> [Exercise description]: Nothing outside the stretch is wanted. Repeat exactly the lines of the listing below from the one that contains "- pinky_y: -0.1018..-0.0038" through the one that contains "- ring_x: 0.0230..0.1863", both ends included.

> [Records supplied]:
<<<<

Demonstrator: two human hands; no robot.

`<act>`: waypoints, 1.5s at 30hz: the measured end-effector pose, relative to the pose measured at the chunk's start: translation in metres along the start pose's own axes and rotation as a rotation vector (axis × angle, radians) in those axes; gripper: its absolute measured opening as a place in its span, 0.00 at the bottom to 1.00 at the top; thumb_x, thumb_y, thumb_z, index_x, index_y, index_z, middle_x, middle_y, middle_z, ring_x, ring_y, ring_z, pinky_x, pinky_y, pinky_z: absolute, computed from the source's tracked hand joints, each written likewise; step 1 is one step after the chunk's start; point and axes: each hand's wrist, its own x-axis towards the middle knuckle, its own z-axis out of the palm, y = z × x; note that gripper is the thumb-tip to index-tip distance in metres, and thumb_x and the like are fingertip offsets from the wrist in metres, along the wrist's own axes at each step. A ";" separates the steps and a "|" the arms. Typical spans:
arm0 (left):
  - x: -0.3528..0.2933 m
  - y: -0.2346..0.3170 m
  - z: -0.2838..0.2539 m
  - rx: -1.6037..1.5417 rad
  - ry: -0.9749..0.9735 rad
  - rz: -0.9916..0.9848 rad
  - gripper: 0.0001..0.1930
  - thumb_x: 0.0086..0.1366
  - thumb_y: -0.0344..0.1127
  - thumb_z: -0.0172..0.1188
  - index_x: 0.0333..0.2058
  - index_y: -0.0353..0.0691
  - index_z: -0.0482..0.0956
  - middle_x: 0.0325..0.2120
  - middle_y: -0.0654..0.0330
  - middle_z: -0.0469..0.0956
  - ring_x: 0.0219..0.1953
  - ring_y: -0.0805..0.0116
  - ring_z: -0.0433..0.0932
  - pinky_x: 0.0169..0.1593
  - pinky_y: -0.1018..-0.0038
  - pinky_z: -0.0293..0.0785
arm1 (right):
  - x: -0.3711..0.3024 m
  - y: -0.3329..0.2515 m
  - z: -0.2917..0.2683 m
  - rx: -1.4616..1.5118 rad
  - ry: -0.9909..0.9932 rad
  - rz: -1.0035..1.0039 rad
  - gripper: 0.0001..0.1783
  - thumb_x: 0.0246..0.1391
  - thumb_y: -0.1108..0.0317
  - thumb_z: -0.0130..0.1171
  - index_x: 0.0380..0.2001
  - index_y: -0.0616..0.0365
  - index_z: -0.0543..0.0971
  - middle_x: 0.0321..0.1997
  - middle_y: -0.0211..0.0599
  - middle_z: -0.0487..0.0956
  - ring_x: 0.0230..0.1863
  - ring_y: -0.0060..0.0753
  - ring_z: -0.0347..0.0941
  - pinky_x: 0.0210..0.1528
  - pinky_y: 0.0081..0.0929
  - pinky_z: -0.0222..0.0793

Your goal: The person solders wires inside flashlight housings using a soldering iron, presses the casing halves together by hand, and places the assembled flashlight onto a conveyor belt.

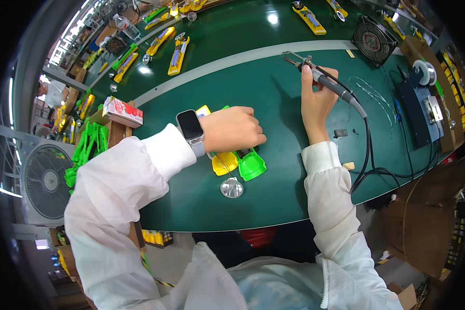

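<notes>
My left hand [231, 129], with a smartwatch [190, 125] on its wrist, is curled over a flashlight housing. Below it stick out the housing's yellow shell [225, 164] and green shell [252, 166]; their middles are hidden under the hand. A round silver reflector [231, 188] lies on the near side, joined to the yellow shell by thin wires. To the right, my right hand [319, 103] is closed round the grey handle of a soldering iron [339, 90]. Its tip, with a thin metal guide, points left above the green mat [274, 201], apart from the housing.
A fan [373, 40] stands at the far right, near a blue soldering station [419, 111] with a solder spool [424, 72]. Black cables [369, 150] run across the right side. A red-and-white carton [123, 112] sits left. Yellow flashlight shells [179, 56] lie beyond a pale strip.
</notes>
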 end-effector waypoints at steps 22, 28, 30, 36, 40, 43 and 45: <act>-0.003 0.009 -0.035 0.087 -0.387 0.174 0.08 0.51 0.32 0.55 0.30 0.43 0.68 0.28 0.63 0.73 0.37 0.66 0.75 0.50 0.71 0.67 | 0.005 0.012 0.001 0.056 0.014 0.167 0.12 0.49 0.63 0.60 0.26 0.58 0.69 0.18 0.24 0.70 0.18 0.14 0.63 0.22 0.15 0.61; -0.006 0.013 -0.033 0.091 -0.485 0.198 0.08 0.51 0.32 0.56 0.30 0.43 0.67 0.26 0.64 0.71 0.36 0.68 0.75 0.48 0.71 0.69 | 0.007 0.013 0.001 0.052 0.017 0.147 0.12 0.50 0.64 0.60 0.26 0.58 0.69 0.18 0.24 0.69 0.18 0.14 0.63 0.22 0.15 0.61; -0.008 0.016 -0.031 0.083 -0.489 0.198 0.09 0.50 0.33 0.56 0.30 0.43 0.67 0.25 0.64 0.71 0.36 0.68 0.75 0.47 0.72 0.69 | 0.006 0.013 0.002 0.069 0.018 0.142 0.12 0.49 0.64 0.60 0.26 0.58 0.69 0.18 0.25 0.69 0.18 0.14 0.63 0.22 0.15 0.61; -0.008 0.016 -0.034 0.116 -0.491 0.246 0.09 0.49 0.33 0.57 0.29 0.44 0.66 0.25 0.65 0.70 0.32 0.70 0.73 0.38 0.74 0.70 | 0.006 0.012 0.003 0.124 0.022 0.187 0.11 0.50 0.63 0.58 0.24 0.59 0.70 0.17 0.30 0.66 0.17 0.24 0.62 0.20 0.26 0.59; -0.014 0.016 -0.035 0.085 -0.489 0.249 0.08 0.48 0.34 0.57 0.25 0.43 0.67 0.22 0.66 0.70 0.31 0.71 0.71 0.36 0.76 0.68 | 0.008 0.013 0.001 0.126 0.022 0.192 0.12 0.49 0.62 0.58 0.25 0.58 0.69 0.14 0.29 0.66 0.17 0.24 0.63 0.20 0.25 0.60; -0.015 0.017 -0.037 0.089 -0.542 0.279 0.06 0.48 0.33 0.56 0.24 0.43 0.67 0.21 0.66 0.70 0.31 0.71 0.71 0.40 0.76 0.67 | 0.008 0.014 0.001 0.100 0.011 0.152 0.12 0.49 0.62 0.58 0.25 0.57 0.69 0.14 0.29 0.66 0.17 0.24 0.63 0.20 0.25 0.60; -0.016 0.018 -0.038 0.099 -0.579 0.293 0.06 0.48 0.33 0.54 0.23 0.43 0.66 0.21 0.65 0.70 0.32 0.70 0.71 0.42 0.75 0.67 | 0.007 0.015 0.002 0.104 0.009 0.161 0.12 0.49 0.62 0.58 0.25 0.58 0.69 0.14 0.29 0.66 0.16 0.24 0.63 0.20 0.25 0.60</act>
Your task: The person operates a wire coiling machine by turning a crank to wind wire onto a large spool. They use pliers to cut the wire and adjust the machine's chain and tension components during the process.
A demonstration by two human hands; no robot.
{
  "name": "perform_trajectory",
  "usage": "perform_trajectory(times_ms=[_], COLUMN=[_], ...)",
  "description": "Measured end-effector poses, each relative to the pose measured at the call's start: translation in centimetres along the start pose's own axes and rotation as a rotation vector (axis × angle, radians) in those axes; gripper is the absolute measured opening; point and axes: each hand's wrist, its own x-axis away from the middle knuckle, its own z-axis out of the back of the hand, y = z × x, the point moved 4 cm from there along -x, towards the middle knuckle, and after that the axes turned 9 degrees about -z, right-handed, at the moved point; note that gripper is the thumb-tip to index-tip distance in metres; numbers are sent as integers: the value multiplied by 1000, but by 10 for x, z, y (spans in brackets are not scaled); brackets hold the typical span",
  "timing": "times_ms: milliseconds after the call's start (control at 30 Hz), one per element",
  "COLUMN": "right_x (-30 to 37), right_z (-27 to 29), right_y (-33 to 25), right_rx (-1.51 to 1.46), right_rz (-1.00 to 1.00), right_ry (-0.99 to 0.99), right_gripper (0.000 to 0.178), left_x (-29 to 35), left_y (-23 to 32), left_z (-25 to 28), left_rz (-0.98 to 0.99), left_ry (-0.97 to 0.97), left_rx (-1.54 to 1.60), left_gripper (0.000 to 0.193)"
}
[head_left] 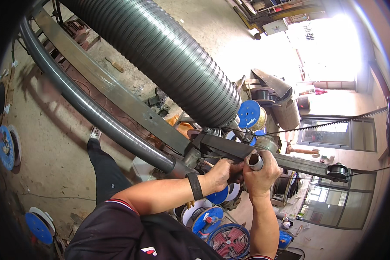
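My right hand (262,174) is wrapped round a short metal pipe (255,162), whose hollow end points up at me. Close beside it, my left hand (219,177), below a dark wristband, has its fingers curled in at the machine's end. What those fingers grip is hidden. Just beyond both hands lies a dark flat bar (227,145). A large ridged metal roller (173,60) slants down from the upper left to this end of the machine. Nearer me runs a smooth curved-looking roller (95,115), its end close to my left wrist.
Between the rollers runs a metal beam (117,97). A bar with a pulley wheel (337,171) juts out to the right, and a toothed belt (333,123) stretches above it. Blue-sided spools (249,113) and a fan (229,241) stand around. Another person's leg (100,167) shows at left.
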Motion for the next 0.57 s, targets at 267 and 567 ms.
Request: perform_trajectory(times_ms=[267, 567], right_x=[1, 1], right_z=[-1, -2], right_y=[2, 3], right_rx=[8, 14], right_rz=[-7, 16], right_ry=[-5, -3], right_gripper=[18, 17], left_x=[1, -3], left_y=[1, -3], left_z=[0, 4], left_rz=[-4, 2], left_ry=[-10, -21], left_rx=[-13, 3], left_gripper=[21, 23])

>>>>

> [Response to this exercise]:
  - pinky_y: -0.1018..-0.0038
  - pinky_z: -0.0293..0.0785
arm1 (right):
  - x: -0.3711..0.3024 m
  - y: -0.3329..0.2515 m
  - z: -0.2917..0.2683 m
  - rx: -1.4616..1.5118 rad
  - ry: -0.9909..0.9932 rad
  - rz: -1.0035..1.0039 rad
  - gripper: 0.0001..0.1783
  - thumb_x: 0.0246..0.1391
  - thumb_y: -0.1108..0.0317
  - thumb_z: -0.0130..0.1171
  - index_x: 0.0380..0.2001
  - index_y: -0.0616..0.0365
  - index_z: -0.0543..0.0971
  - middle_x: 0.0321..0.1997
  - middle_y: -0.0211..0.0599
  - middle_z: -0.0487..0.0956
  - ring_x: 0.0230..0.1863

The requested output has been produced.